A convergence of schemes flowed, and Anna emerged as Ralegan’s unquestioned moral authority. “He had the key to everything,” Mapari Sr recalls. “We put all our faith in Anna, because he had some education to talk to outsiders (city people).”
Anna’s key strategy was to mobilise people around him and make them contribute their labour: from building water storages to setting up a school for dropouts to enforcing prohibition.
But, Pote says, things would not have changed without the village leaders’ participation and will. Mapari Sr, Pote’s father Bhagwan Pote and Sampatrao Awati, Ralegan’s three dominant voices then, joined hands with Anna.
Through the 1980s, the village focused on three things: education (Mapari Sr helped Anna open a school); social uplift (prohibition, community works, bridging differences), and livelihood (farm improvement and diversification to milk). When incomes rose, Ralegan and Anna gained fame.

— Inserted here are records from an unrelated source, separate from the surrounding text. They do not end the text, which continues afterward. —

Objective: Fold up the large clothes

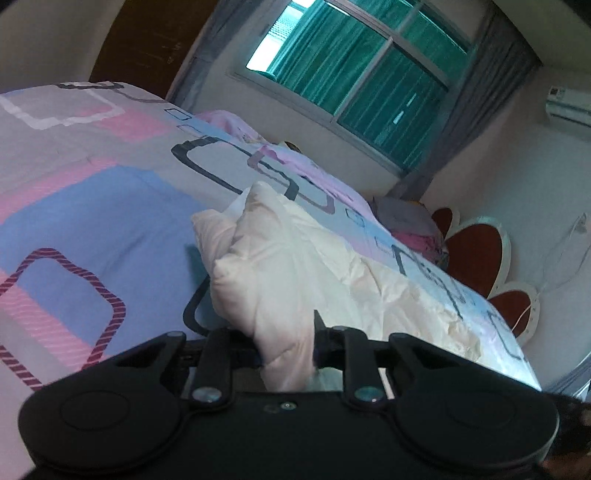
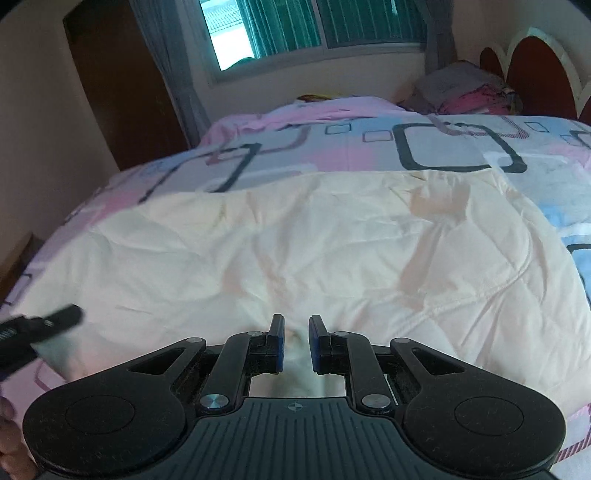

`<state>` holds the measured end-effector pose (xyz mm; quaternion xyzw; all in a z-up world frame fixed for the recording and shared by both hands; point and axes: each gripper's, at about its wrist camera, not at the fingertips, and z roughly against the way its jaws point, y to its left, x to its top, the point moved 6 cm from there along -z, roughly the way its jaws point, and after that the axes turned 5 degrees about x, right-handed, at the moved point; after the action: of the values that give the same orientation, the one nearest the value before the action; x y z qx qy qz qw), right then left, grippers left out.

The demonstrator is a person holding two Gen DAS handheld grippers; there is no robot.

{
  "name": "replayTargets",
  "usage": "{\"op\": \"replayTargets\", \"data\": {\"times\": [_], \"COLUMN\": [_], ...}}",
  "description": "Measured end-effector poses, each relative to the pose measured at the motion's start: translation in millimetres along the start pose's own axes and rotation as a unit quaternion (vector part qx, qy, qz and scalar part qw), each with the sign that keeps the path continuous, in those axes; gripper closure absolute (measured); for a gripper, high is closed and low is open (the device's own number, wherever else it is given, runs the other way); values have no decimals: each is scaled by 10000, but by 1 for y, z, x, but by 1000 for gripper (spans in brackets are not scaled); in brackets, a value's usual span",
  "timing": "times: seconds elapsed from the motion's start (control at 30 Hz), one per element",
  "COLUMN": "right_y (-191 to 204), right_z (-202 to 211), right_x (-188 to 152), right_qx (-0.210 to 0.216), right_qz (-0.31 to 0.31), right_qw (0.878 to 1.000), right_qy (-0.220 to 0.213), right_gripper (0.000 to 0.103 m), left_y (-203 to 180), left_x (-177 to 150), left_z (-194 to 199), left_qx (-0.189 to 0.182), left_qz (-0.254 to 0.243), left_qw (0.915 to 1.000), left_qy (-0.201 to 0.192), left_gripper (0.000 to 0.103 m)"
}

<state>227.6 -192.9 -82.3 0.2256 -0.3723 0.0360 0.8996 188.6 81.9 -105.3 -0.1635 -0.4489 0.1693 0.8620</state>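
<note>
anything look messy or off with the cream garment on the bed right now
Nothing is damaged or spilled. The cream garment lies wrinkled rather than flat on the patterned bedspread, and its end in the left claw is bunched into a thick wad. The right claw pinches a small fold at the near edge.

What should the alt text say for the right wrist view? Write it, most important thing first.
The right gripper pinches the near edge of a cream garment spread flat on a patterned bedspread. The left gripper's finger enters at lower left; a window with green curtains lies beyond.
</note>
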Motion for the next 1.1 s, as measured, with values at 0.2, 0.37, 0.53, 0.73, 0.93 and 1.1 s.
{"op": "replayTargets", "data": {"times": [0.2, 0.37, 0.53, 0.73, 0.93, 1.1], "right_y": [-3, -17, -31, -68, -199, -247], "right_z": [-30, -36, -36, 25, 104, 85], "right_x": [-22, -21, -17, 25, 46, 27], "right_qx": [-220, 31, 333, 577, -614, -444], "right_qz": [68, -307, -397, -538, -850, -1262], "right_qw": [9989, 9983, 9968, 9967, 9912, 9906], "right_qy": [400, 503, 601, -192, -809, -290], "right_gripper": [88, 88, 88, 88, 88, 88], "left_y": [4, -26, -89, -175, -248, -298], "left_x": [-2, 5, 11, 10, -18, -55], "left_z": [2, 16, 32, 37, 26, 0], "left_qx": [26, -87, -302, -336, -528, -900], "left_qz": [-135, -658, -1419, -2288, -3138, -3527], "left_qw": [9998, 9976, 9878, 9702, 9465, 9313], "left_qy": [114, -195, -572, -726, -539, -164], "left_gripper": [82, 82, 82, 82, 82, 82]}}
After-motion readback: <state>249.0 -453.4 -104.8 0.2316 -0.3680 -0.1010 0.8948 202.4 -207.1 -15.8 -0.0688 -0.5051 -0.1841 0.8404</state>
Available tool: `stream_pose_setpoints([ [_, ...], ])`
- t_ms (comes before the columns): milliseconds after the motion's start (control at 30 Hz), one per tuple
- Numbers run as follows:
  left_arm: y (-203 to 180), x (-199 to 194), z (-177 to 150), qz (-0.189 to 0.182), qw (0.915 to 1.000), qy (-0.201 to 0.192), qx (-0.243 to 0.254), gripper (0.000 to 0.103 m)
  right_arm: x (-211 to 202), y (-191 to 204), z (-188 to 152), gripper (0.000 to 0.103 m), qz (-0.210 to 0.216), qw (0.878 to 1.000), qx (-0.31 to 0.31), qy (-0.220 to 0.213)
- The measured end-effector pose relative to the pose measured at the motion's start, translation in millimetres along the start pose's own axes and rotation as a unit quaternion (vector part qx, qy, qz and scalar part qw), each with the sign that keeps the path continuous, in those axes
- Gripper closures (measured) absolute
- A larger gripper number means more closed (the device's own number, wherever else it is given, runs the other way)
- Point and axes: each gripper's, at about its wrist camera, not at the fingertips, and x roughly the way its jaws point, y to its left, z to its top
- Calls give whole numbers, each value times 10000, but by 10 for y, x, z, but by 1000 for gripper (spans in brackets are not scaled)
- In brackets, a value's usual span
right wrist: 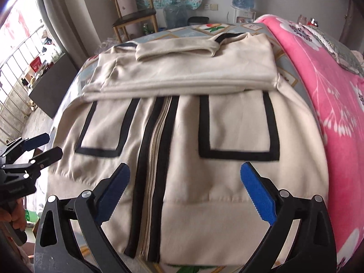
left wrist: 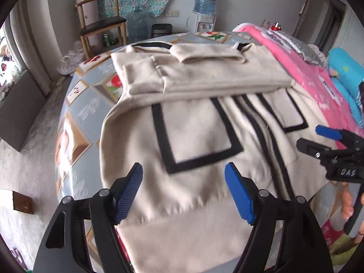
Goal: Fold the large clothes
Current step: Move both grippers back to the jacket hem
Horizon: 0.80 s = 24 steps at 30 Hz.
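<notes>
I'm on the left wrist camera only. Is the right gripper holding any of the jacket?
Observer: No. The right gripper is open above the jacket, nothing between its pads.
Operator: Is the zipper done up?
Observer: The zipper looks closed down to the near edge.
Operator: And the pocket by the pink blanket?
Observer: That pocket lies flat, clear of the pink blanket.

Left tool (left wrist: 183,177) and right tool (right wrist: 184,178) side by side, angled downward, jaws apart, nothing gripped.
</notes>
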Motion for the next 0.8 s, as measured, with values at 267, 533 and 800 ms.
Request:
stream_pose_setpoints([
  [267,56,-103,-440,329,9993,70,-132,30,-88,81,-287,9,51,10000,49,35],
  [533,177,-167,-745,633,9974,116,-332,30,-235,18,-516,9,68,9998,154,-52],
  [800,314,-270,-836,765,9940,-4,-782,30,-333,-55,-626,9,79,9998,96,-154],
])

With Anna’s influence, the village received government support and schemes. A lift irrigation project changed the way it farmed. Ralegan lifts water from the nearby Ukali dam to a reservoir built in the mid-1970s. With protective irrigation and subsidised drip sets, farmers can grow vegetables round the year.

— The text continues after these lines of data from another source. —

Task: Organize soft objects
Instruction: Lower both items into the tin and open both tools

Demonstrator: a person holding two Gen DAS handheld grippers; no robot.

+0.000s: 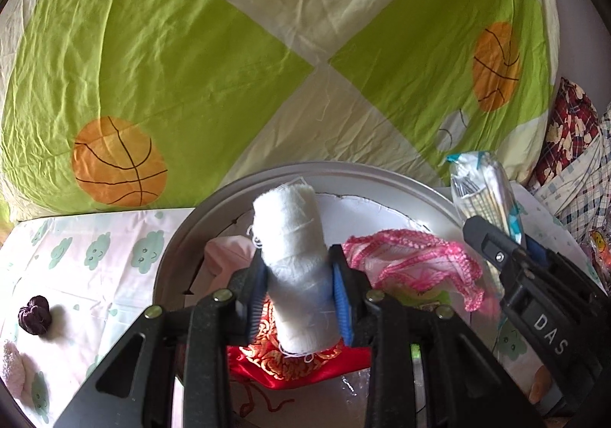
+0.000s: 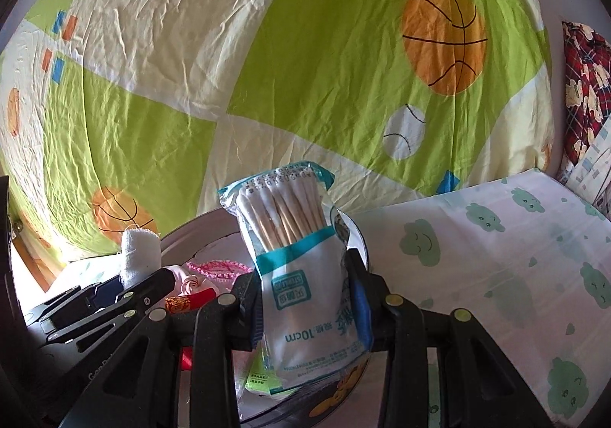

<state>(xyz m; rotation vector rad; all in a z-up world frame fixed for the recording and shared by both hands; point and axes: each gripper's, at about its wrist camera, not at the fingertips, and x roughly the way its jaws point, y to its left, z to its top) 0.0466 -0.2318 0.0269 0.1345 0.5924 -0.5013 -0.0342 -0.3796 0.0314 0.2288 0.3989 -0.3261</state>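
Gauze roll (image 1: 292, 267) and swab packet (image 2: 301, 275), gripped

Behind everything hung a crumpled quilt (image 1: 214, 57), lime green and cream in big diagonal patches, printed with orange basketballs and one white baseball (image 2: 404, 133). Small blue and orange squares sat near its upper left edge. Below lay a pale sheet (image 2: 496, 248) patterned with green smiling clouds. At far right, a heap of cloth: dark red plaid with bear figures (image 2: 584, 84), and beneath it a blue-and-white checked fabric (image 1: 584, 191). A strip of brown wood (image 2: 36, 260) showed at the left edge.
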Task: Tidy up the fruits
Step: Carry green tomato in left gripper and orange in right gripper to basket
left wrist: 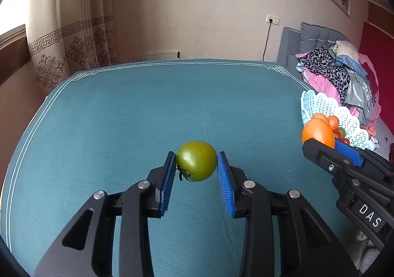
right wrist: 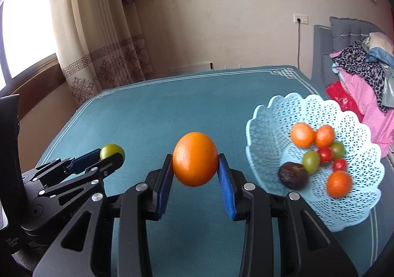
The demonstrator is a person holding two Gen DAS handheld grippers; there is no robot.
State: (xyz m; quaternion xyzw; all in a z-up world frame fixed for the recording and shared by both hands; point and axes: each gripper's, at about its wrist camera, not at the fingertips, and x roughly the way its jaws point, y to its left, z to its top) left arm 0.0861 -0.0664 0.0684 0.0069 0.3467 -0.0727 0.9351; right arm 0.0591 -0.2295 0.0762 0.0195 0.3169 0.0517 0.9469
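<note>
My left gripper [left wrist: 196, 161] is shut on a green tomato [left wrist: 196, 160] and holds it over the teal tablecloth [left wrist: 147, 117]. My right gripper [right wrist: 194, 161] is shut on an orange [right wrist: 195, 159] and holds it above the cloth, left of the pale blue lattice basket [right wrist: 270, 114]. The basket holds several fruits: small oranges [right wrist: 302, 134], red tomatoes [right wrist: 325, 154], green fruits [right wrist: 310, 160] and a dark brown fruit [right wrist: 293, 175]. In the right wrist view the left gripper [right wrist: 110, 156] with the green tomato [right wrist: 109, 150] is at the left. In the left wrist view the right gripper [left wrist: 327, 144] with the orange [left wrist: 317, 133] is at the right, in front of the basket [left wrist: 320, 102].
The table stands against a beige wall with a curtain [left wrist: 73, 50] and window at the left. A grey headboard and a pile of clothes [right wrist: 364, 75] lie beyond the table's right edge. A socket with a cable [left wrist: 267, 38] is on the wall.
</note>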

Today, the village “exports” vegetables and produces over 3,000 litres of milk. The Mapari family alone produces tomatoes worth over Rs 1 crore.
Ralegan suffered a setback in the 1980s that it does not talk about: Anna’s collective farming effort did not work. When the richer farmers opposed the idea of pooling land, it was dropped.
One-man show
Ralegan also took to heart Anna’s panch-sutri or five diktats: nasbandi (family planning);nashabandi (prohibition); charaibandi (regulated cattle grazing); kurhadbandi (total ban on tree felling); and shramadaan (voluntary labour). Only in recent times have these been broken, villagers say.
Anna’s image received a boost when the government decided to implement the Ralegan model as an “Adarsh Gram Yojana”. So it set up a centre where people from other villages and government officials could be trained. Ralegan became the government’s rural development showpiece.
What cements the Ralegan-Anna equation is that the villagers derive huge personal benefits from his influence in the state government, particularly among the bureaucracy.
Yet the contrast with Hiwre Bazaar, a village about 30km away and known for its vibrant gram sabha, is difficult to miss.
While Ralegan’s fame derives mainly from Anna’s charisma, Hiwre owes its reputation to its culture of participatory democracy rather than its driving force, sarpanch Popatrao Pawar.
It’s this difference that rankles with some of Ralegan’s youths. Anna’s dominance is too stark. As his former driver and aide Ashok Dasre puts it: “What is Ralegan without Anna?”